Effects of Hybrid PVA–Steel Fibers on the Mechanical Performance of High-Ductility Cementitious Composites

Abstract

Producing high-ductility cementitious composites (HDCC) increased in parallel with concrete demand in China recently. However, the high cost of manufacturing cementitious composites (HDCC) persists. To reduce the cost of HDCC, steel fibers, polyvinyl alcohol (PVA), and river sand were used to produce HDCC concrete in the present study. A total fiber content of 2% was formed with five different proportions of PVA fiber and steel fiber. Within the scope of the experimental studies, mechanical (workability, compressive strength, tensile, and bending properties), and microstructural (scanning electron microscopy) tests were carried out to investigate the properties of the hybrid fiber-reinforced composites.
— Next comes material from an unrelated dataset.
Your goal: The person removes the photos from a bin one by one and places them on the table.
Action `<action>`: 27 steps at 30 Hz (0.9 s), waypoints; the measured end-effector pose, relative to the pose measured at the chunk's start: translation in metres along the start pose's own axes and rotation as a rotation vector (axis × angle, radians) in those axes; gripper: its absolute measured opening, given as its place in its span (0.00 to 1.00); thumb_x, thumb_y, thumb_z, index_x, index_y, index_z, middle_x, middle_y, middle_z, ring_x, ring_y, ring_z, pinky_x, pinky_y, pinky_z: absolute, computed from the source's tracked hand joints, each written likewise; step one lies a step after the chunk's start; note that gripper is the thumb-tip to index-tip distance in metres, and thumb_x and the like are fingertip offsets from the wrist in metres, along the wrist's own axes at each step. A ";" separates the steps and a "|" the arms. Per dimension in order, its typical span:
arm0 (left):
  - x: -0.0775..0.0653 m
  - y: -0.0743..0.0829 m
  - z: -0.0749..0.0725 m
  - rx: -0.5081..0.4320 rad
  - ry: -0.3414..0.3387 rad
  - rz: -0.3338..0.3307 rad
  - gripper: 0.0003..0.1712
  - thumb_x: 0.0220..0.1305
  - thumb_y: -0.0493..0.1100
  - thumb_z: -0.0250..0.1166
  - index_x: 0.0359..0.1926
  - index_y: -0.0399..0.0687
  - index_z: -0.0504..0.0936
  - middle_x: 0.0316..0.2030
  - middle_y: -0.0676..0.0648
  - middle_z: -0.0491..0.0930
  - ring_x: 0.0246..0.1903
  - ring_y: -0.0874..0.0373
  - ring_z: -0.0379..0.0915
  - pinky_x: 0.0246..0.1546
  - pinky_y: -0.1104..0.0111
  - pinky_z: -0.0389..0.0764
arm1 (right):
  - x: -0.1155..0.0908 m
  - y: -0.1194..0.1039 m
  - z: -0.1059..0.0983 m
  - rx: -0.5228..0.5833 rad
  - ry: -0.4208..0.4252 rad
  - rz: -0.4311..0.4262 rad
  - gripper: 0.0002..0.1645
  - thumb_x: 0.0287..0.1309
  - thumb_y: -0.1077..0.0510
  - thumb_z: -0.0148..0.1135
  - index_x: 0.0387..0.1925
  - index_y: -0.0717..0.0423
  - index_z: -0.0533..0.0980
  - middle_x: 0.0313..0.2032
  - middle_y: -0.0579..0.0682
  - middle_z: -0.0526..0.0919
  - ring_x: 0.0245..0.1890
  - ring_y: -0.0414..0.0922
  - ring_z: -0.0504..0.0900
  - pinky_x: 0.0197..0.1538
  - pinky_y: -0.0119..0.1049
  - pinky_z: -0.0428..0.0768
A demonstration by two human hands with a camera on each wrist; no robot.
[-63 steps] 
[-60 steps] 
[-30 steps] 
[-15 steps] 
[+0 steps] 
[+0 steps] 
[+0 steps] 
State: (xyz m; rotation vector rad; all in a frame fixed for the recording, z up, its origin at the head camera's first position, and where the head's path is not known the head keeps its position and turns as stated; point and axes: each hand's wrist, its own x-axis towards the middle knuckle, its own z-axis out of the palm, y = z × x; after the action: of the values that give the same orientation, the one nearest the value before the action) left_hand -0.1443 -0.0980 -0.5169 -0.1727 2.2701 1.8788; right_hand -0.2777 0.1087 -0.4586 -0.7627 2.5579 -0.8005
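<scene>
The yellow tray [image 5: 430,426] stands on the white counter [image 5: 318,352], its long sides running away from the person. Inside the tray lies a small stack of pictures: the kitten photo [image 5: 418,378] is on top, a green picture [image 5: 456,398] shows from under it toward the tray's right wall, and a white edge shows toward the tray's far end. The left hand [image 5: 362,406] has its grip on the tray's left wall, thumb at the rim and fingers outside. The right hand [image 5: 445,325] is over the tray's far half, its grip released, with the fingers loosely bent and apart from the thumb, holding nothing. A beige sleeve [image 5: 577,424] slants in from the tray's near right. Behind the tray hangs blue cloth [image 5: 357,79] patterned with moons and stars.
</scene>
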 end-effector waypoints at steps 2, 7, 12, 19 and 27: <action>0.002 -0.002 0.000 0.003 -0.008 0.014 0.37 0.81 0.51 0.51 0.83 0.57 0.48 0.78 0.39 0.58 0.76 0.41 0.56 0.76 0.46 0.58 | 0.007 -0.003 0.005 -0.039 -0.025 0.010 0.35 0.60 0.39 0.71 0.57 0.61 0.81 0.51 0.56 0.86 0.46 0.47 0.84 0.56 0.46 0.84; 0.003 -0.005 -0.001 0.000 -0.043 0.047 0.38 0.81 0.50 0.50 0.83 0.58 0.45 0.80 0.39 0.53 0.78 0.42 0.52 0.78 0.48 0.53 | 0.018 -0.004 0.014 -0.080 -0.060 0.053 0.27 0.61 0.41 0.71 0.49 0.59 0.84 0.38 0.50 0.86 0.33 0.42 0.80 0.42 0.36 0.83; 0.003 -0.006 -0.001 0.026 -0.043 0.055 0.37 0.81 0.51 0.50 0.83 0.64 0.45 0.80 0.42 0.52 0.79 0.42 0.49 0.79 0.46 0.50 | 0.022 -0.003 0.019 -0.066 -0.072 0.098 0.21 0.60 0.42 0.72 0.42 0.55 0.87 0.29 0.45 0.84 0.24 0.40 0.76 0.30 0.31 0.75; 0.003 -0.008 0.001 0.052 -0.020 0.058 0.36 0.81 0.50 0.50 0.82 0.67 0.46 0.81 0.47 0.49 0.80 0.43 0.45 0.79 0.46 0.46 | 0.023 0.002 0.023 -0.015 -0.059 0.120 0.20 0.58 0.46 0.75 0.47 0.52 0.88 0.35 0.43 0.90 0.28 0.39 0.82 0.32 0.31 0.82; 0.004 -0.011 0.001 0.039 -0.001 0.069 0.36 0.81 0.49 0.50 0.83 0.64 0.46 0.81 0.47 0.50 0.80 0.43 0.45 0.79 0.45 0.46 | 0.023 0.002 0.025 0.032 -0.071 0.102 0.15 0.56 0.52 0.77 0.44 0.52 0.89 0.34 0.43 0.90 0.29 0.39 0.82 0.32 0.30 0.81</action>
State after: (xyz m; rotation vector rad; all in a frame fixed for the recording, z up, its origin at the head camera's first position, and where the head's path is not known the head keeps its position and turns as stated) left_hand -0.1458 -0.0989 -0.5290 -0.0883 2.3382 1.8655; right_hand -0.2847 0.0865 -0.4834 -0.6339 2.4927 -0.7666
The results showed that the fluidity of HDCC increased with increasing steel fiber substitution. The compressive strength of the mixture containing 0.5% steel fiber and 1.5% PVA fiber exhibited a better compressive strength of 31.3 MPa. The tensile performance of the mixture was improved due to the incorporation of steel fiber. The initial cracking strength was about 2.32 MPa, 25.4% higher than that of the reference group, and the ultimate tensile strength was 3.36–3.56 MPa. However, reducing the content of PVA fiber impacts the flexural rigidity of the matrix.